At a speed of 60 miles per hour, with an incline of 115 degrees, a 4-inch disc flies into the air. The window of time to react is slim.
Decisions need to be made quickly, usually in less than a second, and with a little luck and a lot of practice, the bullet hits the bullseye.
Luke Beckman, Lucas Christensen, Cooper Koeppen, Karter Kopecky, and Colt Reiling know what it’s like to work under pressure and make split-second decisions. They’ve been working to excel in that.
For the last three years they’ve been sharpening their aim under the guidance of instructor Darwin Eucker, with the exception of Kopecky, who’s been on the squad for two years.
All five 14-year-old boys are part of a junior trap shoot squad from Malcolm. In May, they headed to Doniphan to compete in the 50th Annual Cornusker Trapshoot contest. The squad placed third, moving up five places from its previous eighth place.
And with a nearly perfect score of 98/100, Beckman took the first place individual trophy for junior high competitors.
“It was surreal. I couldn’t believe I shot a 98,” Beckman said.
For Kopecky, the team’s higher score was also a reflection of analyzing and improving from the previous year.
“The stuff that I did wrong and how I missed the rocks was the stuff I studied and I learned why,” Kopecky said. “I used that this year.”
Reiling said he works on his memory.
“I try not forgetting to pull the trigger,” Reiling said.
He explained how he’d sometimes watch the disc fly and often pull the trigger at the last minute.
Along with the regular shooting competition, there was an additional raffle competition.
Shooters who had a 1 at the end of their score had a chance to win a gun.
Christensen shot a 91 and got a chance to compete, along with 40 other individuals, for the grand prize, but for every shot he made, he had to take a step back two yards, increasing his handicap.
“I got all the way to the last one (24 yards) and then I missed it and there was only one other person. He got the gun,” Christensen said.
But he didn’t walk away empty handed. He received a $200 certificate for chokes, which is a modification shooters install on their guns to change how the bullet exits the gun.
During a typical meet, each shooter gets 50 discs, but at the state competition the number of discs doubled. Each shooter’s score is combined to determine the squad’s score and winning individual shooter.
While target practice helps shooters improve their aim, the squad said it’s also about maintaining focus and not letting emotions get in the way.
“If you miss one, it gets in your head,” Koeppen said. “I try not to get mad because when you get mad you lose.”
Eucker got involved with the trap team when his son started participating, nearly 10 years ago, but said this will be his final year. During his time, he’s taught his students that shooting is as much a mental sport as it is physical, Eucker said.
“These guys did really well playing the mental game,” he said.
From a parent’s perspective, Evon Koeppen, Cooper’s mom, said: “It’s absolutely fabulous to watch them shooting and they’re such a good team. They root each other on and if somebody’s having a bad day they help them shake it off.”

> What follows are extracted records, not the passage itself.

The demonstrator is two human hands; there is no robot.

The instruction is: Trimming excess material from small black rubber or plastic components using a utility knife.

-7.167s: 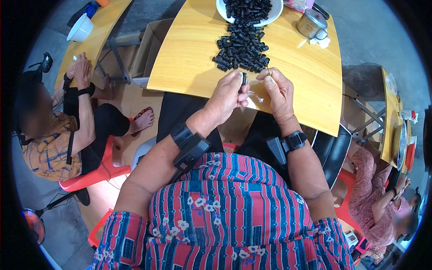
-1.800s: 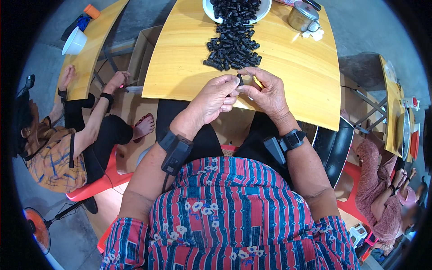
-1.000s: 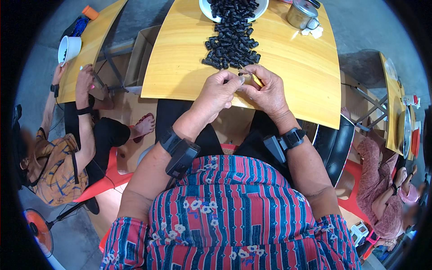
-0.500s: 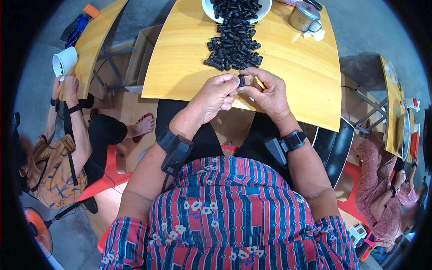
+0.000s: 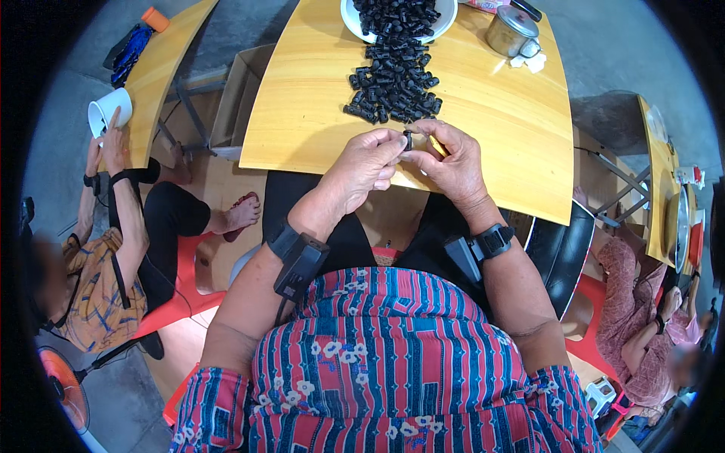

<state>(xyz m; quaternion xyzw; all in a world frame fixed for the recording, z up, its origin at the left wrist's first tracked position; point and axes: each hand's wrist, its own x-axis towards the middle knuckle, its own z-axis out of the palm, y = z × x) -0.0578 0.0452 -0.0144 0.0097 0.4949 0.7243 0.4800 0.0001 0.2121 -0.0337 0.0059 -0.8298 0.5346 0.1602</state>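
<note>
Over the near edge of the wooden table [image 5: 317,113], my two hands meet at a small black plastic part [image 5: 408,140]. My left hand [image 5: 370,160] pinches it between thumb and fingertips. In my right hand [image 5: 453,160] lies a small yellow tool [image 5: 438,146], held against the palm side, its kind too small to tell. The right thumb and forefinger come up to the same black part. Just beyond my fingers spreads a pile of similar black parts [image 5: 394,83], running back to a white bowl [image 5: 445,32] heaped with more of them.
A metal pot with a lid [image 5: 507,36] and crumpled white tissue [image 5: 533,62] stand at the table's far right. Left, a person holds a white bucket [image 5: 117,106] at another table. An open cardboard box [image 5: 240,94] sits between the tables. Another person sits at the right.
My hands stay at nearly the same spot, with small finger shifts around the black part. The person on the left has moved a hand up onto the bucket, which tilts differently.
</note>
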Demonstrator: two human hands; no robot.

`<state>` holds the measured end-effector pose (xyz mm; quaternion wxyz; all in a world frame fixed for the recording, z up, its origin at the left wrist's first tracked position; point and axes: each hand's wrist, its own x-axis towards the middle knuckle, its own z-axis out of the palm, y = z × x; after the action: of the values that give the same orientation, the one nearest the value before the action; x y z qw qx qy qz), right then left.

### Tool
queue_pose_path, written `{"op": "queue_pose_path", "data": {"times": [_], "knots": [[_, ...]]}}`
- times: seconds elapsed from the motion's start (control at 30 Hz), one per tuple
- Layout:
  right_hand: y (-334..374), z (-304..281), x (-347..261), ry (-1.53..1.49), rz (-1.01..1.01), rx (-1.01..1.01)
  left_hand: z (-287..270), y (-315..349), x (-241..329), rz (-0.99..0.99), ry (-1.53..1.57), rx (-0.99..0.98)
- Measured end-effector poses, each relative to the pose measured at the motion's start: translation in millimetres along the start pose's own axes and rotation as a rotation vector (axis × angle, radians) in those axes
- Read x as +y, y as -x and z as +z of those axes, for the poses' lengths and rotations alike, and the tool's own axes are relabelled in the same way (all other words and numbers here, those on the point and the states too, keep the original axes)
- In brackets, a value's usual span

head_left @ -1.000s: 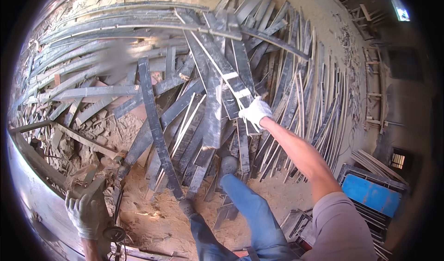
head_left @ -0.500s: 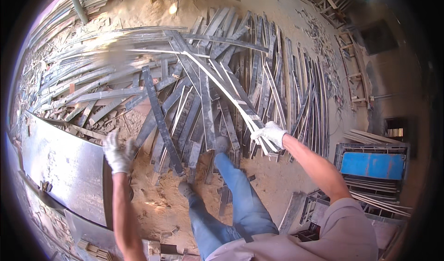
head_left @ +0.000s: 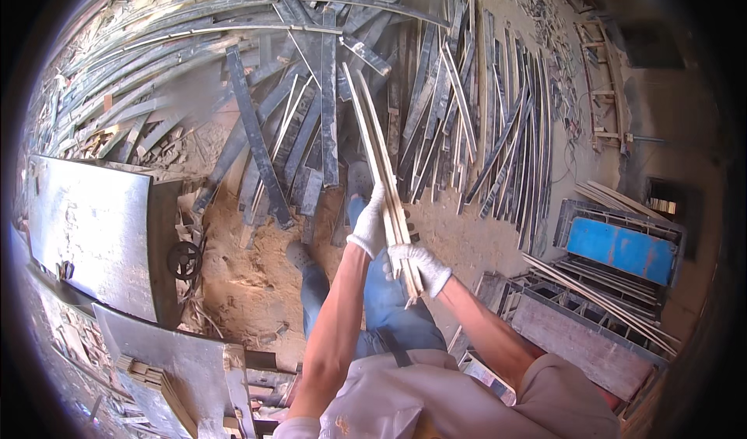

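Observation:
Several long, narrow wooden strips (head_left: 370, 139) with pale edges lie together as a thin bundle in front of my body, pointing away from me. My left hand (head_left: 371, 225), in a white glove, is closed on the bundle's left side partway along it. Nearer to me, my gloved right hand (head_left: 419, 265) grips the same strips close to their near end. Part of the fingers of both hands is hidden by the wood. Beyond the hands spreads a large, loose pile of dark-faced strips (head_left: 331, 112) on the floor.
At left stands a metal-topped machine table (head_left: 89, 233) with a dark handwheel (head_left: 185, 260) beside it. A second metal table (head_left: 191, 365) is closer to me. On the right is a rack with a blue panel (head_left: 621, 250) and stacked strips. Sawdust covers the floor (head_left: 241, 299).
My left hand has come from over beside the metal table to close on the strips. My right hand has drawn them toward my body, off the pile.

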<state>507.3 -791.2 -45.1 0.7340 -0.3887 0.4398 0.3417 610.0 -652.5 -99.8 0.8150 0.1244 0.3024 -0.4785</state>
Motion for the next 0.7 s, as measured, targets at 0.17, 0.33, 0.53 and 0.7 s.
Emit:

Stacy Kopecky, Carter’s mom, said the trap team has brought the squad members’ families together and when it comes to gun safety, she doesn’t worry because they’ve all taken gun safety courses and take the sport seriously.
During a meet, the squad will spend time observing other shooters who go before them to gauge the wind.
When they weren’t competing, the squad practiced twice a week for 30 minutes.
As the squad prepares to enter high school in the fall, they’ll have one new challenge to face during competition, shooting from further away. While they’ll start at the typical 16 yards they’re used to for the first 50 rocks, their score for a certain portion of the competition will be used to determine how much further away they’ll have to stand for the remaining 50.
While competition has its highlights, for the squad, the most fun part is their post-meet tradition.
“Playing cards every single time, after every meet. We play up and down the river, spoons, BS and shotgun shells,” Christensen said.
“And we get breakfast burritos too,” Koeppen said.
Although Eucker plans to retire this year, he said watching his team improve has been one of the main reasons why he coached.
“I coach because I want the kids to shoot and shoot well,” he said. “When they start pulling medals, it gives them and the whole team bragging rights and that helps me know that at least I’ve done something right.”